#### TASK BRIEF:
Could you copy every line of the data that contains the word "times"?

DATASET RECORDS Block Start

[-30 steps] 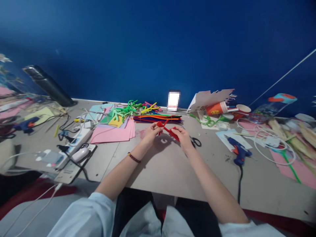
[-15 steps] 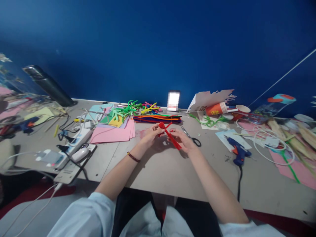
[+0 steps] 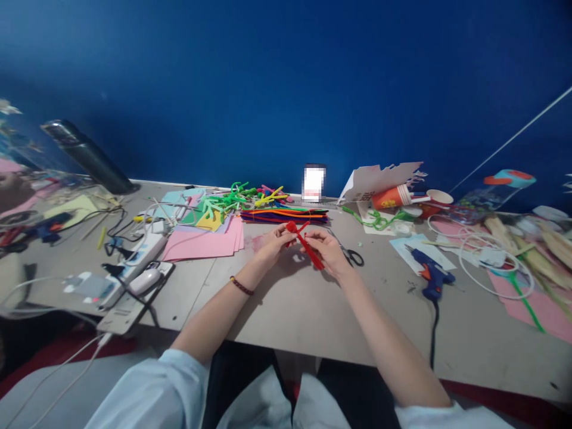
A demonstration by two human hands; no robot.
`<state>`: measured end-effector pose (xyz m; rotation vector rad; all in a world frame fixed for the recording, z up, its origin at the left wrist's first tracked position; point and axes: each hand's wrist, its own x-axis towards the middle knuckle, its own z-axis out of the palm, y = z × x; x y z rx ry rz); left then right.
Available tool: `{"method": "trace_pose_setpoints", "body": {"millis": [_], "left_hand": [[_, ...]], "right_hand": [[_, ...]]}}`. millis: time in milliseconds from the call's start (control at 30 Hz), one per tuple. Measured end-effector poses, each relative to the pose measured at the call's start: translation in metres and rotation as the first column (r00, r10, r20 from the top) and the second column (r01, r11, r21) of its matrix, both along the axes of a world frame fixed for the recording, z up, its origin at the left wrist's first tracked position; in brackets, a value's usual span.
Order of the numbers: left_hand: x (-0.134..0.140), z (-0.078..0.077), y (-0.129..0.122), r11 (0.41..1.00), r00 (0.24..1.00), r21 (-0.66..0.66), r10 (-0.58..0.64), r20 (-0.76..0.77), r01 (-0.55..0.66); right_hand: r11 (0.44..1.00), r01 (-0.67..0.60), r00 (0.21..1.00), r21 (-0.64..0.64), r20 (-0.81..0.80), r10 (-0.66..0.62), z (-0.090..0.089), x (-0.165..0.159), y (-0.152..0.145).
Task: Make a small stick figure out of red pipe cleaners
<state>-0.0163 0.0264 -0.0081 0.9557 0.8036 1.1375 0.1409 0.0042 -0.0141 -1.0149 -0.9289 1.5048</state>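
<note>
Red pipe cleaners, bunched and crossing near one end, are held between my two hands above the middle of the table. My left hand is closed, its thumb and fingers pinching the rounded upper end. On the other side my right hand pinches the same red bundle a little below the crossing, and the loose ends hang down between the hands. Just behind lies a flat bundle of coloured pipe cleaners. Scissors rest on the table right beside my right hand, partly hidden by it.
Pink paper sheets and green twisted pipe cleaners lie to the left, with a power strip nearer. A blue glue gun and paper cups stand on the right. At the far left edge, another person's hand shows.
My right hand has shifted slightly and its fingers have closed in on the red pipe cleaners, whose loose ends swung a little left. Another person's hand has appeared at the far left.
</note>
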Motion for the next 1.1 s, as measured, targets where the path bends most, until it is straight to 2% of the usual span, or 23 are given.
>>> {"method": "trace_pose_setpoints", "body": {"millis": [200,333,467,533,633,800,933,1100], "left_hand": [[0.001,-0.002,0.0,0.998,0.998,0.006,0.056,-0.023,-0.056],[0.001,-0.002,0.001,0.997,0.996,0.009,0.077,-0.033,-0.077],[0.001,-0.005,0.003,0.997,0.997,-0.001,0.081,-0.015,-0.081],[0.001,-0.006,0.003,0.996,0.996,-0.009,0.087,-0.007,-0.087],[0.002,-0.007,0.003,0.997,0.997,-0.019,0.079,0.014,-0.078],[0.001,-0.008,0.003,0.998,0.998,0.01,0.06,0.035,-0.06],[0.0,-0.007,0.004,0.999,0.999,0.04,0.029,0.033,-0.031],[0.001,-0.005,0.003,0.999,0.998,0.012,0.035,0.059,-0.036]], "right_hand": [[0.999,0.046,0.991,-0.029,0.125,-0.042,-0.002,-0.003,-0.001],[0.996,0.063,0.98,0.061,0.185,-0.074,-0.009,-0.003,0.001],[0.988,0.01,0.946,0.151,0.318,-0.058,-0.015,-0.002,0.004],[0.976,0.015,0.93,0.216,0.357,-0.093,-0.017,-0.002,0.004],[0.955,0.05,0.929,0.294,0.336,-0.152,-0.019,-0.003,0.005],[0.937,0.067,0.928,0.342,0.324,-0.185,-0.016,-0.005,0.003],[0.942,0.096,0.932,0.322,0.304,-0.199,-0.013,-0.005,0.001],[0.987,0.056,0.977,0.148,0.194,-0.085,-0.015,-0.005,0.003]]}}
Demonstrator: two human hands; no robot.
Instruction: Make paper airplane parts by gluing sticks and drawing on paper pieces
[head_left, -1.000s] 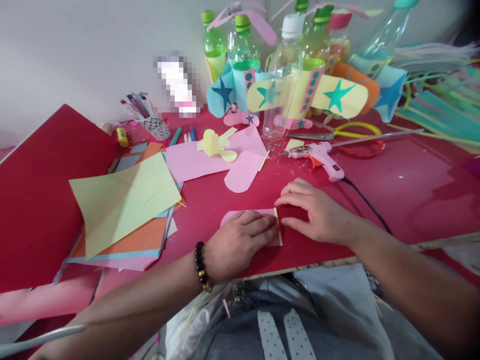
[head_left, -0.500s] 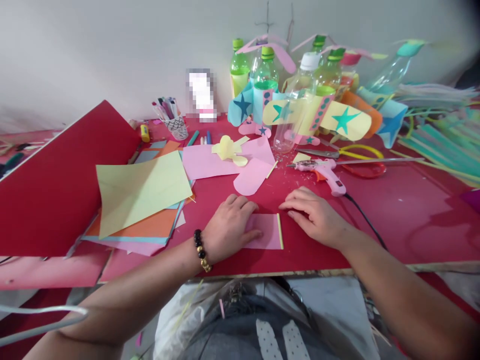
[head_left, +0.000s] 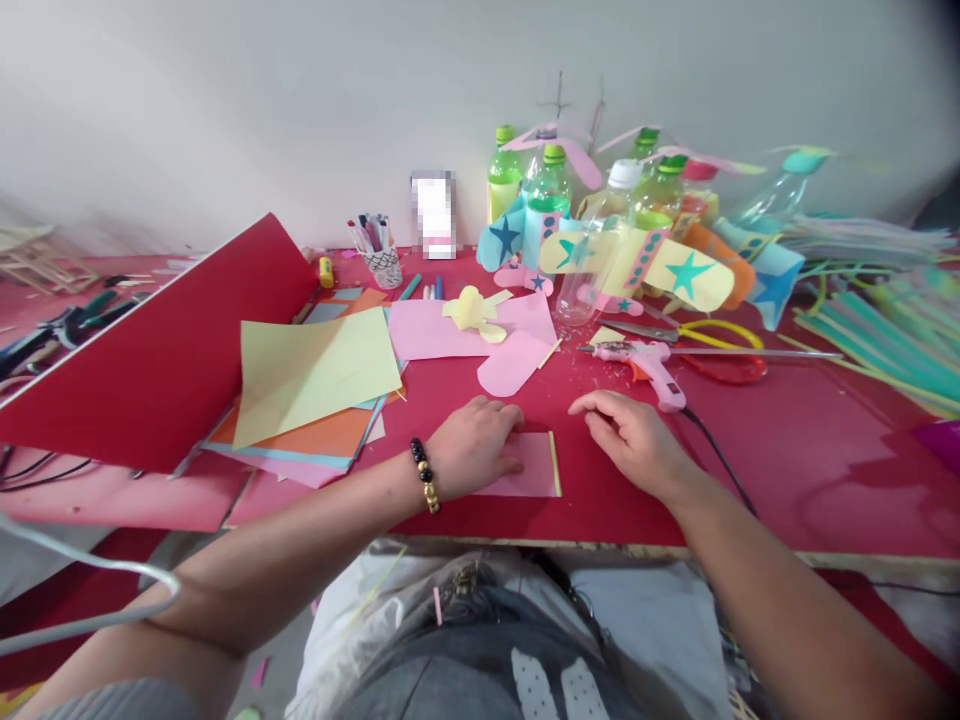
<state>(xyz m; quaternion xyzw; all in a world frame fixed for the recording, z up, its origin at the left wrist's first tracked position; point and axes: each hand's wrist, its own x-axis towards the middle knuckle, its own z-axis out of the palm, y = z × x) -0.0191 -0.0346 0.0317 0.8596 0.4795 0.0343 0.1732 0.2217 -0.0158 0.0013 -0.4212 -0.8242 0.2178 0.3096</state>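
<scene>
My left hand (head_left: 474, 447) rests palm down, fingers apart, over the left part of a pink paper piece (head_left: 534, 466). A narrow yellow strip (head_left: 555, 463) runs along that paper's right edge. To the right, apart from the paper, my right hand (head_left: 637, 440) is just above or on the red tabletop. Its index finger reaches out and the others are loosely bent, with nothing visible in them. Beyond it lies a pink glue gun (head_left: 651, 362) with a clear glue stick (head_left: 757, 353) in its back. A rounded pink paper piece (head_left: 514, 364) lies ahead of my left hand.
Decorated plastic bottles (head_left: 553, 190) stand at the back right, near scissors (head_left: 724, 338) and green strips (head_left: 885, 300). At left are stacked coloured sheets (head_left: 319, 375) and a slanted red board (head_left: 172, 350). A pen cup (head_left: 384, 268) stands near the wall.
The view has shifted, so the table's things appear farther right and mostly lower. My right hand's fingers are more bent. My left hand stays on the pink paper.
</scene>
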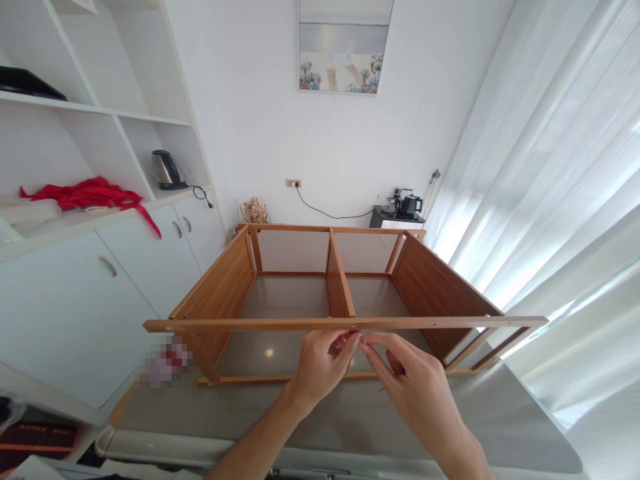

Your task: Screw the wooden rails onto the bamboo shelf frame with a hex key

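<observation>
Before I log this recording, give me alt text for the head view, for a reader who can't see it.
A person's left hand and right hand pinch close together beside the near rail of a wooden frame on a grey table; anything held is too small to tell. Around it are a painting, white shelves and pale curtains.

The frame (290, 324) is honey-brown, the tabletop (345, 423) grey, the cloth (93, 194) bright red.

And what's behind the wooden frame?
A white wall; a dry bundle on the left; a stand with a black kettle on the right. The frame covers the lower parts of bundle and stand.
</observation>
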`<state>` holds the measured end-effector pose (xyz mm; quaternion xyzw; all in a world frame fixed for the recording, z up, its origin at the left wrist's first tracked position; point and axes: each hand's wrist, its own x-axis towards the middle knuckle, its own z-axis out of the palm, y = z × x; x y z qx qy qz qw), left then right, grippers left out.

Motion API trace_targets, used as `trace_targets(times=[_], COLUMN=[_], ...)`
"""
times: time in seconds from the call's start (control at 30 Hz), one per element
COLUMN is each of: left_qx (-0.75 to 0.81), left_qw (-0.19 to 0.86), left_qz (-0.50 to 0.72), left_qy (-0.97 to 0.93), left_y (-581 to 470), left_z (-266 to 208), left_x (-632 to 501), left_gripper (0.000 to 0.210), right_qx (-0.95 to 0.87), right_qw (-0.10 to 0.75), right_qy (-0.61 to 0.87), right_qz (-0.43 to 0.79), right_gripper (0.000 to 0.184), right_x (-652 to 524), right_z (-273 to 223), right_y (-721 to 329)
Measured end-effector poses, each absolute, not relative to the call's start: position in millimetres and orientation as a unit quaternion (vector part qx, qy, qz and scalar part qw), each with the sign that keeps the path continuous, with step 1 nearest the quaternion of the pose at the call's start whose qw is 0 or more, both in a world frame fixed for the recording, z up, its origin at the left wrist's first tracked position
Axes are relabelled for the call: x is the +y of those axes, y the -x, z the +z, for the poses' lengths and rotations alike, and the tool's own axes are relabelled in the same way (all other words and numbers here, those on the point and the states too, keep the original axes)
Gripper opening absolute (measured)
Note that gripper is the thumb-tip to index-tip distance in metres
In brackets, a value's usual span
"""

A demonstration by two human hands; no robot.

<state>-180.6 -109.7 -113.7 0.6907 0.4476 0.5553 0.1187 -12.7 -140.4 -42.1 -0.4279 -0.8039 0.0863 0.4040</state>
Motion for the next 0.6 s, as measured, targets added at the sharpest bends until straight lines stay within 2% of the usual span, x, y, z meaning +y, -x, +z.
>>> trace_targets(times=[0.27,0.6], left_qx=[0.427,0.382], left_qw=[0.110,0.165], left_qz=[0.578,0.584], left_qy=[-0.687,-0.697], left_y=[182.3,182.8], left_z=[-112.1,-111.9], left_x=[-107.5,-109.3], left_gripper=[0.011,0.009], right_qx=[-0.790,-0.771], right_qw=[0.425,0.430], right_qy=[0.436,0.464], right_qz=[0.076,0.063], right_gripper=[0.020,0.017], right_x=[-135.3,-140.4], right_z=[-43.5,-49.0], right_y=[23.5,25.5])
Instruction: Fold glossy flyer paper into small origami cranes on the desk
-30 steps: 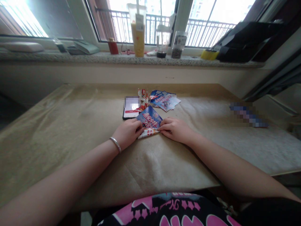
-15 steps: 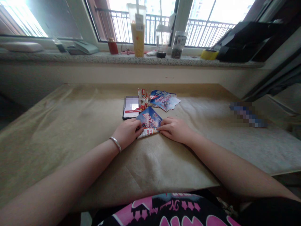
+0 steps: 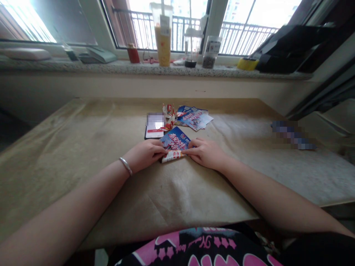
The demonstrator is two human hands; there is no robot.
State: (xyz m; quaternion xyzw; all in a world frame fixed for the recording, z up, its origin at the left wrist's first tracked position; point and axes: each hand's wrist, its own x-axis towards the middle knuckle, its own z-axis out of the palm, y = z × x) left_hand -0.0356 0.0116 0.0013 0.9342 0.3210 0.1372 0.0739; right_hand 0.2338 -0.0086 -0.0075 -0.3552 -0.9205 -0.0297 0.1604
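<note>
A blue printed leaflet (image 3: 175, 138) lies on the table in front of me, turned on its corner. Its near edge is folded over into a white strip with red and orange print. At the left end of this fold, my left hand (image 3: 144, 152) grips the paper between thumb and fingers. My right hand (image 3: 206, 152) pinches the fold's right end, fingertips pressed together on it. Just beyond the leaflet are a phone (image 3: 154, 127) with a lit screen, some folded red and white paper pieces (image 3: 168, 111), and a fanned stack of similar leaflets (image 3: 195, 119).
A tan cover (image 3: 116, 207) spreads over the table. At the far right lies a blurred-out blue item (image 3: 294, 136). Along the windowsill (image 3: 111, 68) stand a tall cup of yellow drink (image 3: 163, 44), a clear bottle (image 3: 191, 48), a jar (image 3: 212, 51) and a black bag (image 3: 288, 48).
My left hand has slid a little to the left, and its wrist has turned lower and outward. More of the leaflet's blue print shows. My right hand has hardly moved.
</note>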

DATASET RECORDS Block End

#### ANSWER SPACE:
Motion API trace_targets, used as `trace_targets(times=[_], COLUMN=[_], ...)`
times: time in seconds from the call's start (control at 30 Hz), one per element
>>> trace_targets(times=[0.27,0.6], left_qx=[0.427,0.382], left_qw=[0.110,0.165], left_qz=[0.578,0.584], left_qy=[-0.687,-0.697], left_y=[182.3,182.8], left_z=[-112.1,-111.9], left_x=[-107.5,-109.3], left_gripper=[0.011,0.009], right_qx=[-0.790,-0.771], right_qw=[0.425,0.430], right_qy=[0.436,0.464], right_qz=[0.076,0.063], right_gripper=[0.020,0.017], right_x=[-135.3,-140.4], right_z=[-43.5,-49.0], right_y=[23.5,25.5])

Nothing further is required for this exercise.